Robin: Hi. My dear friend Stephen Carnovsky, whose father and mother were famous actors from the Group Theatre of the 30s and 40s, they were Phoebe Brand and, of course, Morris Carnovsky, whom you still can see in films that he did before Phoebe and Morris were blacklisted. It changed Stephen's life, because he grew up not having a lot of money. Morris and Phoebe could only do theater. Hollywood went along with Joe McCarthy, so he couldn't do-- especially Morris, who was even more famous than Phoebe.

He couldn't do movies anymore. It changed his life for the 12 years that Morris and Phoebe were blacklisted. People must know about this in the world of theater and the arts, people were blacklisted, who were actors. You know this, right?

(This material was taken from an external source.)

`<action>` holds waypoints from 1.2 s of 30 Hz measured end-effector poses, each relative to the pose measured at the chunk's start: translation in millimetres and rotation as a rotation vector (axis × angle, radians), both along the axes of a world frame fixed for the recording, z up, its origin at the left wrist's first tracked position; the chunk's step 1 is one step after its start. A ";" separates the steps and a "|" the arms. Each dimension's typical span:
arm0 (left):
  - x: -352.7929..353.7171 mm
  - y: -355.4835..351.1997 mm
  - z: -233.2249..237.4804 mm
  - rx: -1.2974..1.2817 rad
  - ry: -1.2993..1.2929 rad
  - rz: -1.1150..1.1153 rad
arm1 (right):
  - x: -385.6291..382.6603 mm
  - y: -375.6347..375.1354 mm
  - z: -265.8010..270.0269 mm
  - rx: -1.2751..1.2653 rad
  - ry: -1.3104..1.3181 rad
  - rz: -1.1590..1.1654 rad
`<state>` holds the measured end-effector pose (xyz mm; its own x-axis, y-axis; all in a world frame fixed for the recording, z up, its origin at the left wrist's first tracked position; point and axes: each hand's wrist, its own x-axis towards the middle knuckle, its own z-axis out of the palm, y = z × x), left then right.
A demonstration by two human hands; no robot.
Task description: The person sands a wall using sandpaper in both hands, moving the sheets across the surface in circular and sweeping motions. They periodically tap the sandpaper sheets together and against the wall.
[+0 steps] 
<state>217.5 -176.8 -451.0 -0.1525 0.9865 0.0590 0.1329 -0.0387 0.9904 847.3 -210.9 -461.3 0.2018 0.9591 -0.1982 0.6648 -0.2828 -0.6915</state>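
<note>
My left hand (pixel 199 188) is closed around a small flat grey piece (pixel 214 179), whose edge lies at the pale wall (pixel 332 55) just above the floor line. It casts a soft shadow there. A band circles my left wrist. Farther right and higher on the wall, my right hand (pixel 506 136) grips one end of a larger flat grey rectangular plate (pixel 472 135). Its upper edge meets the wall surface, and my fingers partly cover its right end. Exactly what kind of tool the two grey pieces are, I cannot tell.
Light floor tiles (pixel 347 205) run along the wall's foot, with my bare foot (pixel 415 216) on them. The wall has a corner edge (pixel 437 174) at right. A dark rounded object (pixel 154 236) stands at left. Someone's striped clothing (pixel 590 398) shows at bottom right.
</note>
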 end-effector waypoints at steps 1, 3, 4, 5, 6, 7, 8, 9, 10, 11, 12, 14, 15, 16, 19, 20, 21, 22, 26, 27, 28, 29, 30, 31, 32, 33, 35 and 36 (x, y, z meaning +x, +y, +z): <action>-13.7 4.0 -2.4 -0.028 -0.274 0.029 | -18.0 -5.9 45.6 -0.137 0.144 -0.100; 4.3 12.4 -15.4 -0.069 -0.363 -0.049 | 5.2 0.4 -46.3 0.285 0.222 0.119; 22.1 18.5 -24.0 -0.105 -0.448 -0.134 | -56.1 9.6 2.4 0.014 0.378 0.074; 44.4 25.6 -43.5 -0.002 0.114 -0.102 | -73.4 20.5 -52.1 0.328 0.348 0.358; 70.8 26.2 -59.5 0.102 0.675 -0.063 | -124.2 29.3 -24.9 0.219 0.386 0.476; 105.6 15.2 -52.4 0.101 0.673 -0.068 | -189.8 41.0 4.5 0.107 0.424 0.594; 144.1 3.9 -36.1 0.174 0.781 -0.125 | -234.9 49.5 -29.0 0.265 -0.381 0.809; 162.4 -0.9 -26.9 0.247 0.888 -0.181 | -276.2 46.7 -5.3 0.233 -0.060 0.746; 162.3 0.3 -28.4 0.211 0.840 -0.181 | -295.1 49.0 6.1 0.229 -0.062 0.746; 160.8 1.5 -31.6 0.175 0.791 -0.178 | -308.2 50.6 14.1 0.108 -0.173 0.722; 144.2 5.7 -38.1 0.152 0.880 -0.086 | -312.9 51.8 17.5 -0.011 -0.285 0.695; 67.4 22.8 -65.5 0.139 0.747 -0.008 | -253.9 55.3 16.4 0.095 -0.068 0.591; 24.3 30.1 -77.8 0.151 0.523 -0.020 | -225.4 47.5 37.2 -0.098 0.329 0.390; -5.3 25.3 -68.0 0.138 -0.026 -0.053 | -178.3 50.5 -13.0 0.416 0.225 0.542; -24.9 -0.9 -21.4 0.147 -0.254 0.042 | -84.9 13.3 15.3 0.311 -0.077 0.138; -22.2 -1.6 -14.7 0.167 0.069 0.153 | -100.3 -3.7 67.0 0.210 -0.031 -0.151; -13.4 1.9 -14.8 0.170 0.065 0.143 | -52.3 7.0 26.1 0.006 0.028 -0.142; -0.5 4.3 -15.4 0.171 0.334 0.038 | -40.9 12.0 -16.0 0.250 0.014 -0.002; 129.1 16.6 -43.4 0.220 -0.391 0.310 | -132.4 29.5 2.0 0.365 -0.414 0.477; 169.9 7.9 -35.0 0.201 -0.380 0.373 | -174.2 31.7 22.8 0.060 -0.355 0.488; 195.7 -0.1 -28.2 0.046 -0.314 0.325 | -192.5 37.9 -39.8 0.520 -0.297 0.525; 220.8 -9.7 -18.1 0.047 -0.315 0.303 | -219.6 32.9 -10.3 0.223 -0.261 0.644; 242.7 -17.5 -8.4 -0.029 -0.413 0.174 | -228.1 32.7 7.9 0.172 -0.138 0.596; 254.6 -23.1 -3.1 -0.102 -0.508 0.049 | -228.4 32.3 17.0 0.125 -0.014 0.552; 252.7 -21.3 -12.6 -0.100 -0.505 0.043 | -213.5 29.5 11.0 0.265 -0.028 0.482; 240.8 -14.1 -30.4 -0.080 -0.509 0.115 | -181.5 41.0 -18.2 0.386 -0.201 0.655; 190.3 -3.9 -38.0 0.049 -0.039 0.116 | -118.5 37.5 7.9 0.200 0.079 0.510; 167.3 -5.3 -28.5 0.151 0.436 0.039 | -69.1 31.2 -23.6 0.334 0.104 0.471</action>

Brian Lehrer: Of course, Robin. Thank you. Clay, talk about that a little more. People got hurt.

Clay Risen: Yes. This is an important point. I'm really glad that Robin brought this up, because it was very separate from McCarthy. The story of the Hollywood blacklist begins really in 1946, 1947, with The House Un-American Activities Committee deciding to target Hollywood, and the famous Hollywood Ten testimonies were covered, wall to wall. There were more journalists in the room than there were politicians. Everybody who's anybody was there.

Ronald Reagan, studio executives, 10 writers and producers who refused to discuss their communist affiliations, or any of their affiliations. They all went to jail for this, and they were then blacklisted. The studios got together in what was probably an anti-competitive cartel and said, "We will not hire anybody who follows their lead," and as a result, as Robin said, hundreds of people, famous actors down to stagehands and writers, were effectively banished from the movie industry.

She raises an important point too, that this was not necessarily the case on Broadway. The blacklist had a big effect on television. It had a big effect on Hollywood and in other entertainment fields, but the playwrights around Broadway and the theater world largely resisted. There are various reasons why, but it's a very interesting phenomenon, I think, and probably just because, honestly, theater was not considered a big enough target.

HUAC, The House Un-American Activities Committee, went after them a little bit, but not in a sustained way, like they did with Hollywood, because there weren't that many famous people, that most of the country recognized.

Brian Lehrer: Let's take another oral history call. Sonia, in Manhattan, you're on WNYC. Hi, Sonia.

Sonia: Hi. Okay, I'm going to have to turn off my radio, I think. Hold on a second. Okay. All of my grandparents were immigrants and they were also pro-Soviet. One grandfather was a union organizer with the Fur and Leather Workers Union, and also eventually became an officer in the 1940s, when I was just a small child. He had to take early retirement. There was something going on that I didn't understand, except they were talking about affidavit. I thought this was a person who I'd never heard of before.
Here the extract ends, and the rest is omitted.